Details: According to the Moscow Prosecutor's Office, the 27-year-old woman was found guilty under Part 1 of Article 148 of the Russian Criminal Code (violation of the right to freedom of conscience and religion). She committed the crime during her probation period.
Because Belousova pleaded guilty, the case was heard under a special procedure. In the hookah-on-Kulich case itself, Belousova received 200 hours of community service, Mediazona reported. This amounted to three years and 25 days of actual imprisonment because the court combined the sentence with a suspended sentence for drug-related offenses, which she received in August 2025. When combined, the 200 hours of community service were replaced with 25 days in prison.
The prosecution had requested three years and two months in prison for Belousova, while the defense asked the court to limit the sentence to a fine.
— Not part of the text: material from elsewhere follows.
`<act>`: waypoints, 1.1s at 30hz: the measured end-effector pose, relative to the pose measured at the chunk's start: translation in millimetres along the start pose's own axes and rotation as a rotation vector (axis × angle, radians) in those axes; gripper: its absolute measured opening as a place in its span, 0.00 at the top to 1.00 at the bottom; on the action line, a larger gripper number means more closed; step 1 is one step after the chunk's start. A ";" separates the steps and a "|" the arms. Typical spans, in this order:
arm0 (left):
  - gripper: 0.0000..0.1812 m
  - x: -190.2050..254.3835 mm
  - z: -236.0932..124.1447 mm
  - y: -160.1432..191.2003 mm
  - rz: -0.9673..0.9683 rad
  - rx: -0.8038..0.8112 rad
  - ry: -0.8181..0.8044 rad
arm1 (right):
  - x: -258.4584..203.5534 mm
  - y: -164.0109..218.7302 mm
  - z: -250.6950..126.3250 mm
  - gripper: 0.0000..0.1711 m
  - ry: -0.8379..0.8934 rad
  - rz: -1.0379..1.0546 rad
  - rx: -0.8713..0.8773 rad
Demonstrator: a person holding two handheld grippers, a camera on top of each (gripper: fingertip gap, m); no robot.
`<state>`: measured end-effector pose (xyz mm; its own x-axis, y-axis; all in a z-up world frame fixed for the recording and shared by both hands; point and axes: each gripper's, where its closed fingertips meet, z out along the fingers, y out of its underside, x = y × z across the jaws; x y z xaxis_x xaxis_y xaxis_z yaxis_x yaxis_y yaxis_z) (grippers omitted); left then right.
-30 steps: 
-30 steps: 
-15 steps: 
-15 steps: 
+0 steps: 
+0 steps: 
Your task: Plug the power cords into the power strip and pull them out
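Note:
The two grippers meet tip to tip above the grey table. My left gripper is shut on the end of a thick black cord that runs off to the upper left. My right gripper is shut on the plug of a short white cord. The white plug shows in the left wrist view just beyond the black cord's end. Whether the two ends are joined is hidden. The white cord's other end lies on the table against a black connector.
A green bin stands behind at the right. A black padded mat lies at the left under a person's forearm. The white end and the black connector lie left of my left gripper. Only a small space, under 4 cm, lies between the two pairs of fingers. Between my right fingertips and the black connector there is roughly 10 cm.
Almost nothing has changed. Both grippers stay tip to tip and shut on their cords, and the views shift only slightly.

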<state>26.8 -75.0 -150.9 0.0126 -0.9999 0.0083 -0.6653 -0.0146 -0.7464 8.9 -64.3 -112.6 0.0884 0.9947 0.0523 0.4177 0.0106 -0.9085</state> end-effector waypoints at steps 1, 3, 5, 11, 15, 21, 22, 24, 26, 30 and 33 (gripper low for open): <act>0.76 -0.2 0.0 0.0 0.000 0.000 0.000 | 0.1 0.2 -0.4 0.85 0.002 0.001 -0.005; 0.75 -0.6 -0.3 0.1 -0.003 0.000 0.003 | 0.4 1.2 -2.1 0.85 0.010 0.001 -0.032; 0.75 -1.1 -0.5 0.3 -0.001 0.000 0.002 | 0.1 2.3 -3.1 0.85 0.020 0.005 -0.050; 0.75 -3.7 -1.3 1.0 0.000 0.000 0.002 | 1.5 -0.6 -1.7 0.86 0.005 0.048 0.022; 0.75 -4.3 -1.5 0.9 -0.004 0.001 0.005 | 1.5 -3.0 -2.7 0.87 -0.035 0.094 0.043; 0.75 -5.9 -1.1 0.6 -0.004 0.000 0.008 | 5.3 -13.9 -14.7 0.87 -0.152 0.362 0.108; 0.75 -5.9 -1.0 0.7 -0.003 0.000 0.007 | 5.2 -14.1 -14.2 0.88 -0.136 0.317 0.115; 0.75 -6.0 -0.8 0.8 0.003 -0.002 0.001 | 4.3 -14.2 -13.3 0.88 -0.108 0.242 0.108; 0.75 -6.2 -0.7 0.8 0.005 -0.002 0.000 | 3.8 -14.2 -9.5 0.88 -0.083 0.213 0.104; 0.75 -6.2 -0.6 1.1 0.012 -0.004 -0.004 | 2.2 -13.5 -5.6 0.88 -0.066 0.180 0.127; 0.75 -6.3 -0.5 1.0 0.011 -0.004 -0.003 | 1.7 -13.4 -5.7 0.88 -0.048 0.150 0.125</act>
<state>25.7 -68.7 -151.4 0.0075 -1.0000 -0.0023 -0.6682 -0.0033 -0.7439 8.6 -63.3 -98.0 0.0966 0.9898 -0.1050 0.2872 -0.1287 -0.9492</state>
Why such a harsh sentence? The court's decision was influenced by the current suspended sentence, says OVD-Info lawyer Valeria Vetoshkina. Belousova "violated the terms of her suspended sentence, which was replaced with a real sentence," explains Evgeny Smirnov, a lawyer for the First Department.
A sentence of 200 hours of community service is average for this category of cases, says Smirnov.
But the court was not "obliged" to impose such a harsh punishment, says Vetoshkina. "In the case of a repeat offense (committing an intentional crime by a person with a prior conviction for an intentional crime), the law stipulates that a harsher punishment is simply imposed. That is, the court is obliged to take into account the criminal record, but is not obliged to impose the punishment requested by the prosecution," said Vetoshkina.
Whether the sentence could have been more lenient depends on whether the probationary period was extended, whether any violations were recorded, and whether any attempts were made to replace the suspended sentence with a real one, says Smirnov. "If there were no violations, the new sentence could have been limited to 200 community service jobs," Smirnov said.
In similar cases, such harsh sentences cannot be imposed against defendants not on probation. "The sentence [for the first part of the article on insulting religious feelings] is up to a year in prison; it's practically impossible to impose a real sentence," says Smirnov.
Context. The case against Belousova was opened in April. A few days later, a similar case was opened in the Leningrad Region against a 20-year-old resident of Murino, who posted a photo of an Easter cake and a dildo on a Telegram channel with the caption, "Christ is risen!"
The first such case was opened in 2022. Then, a Krymsk resident was fined 20,000 rubles for using a hookah on an Easter cake.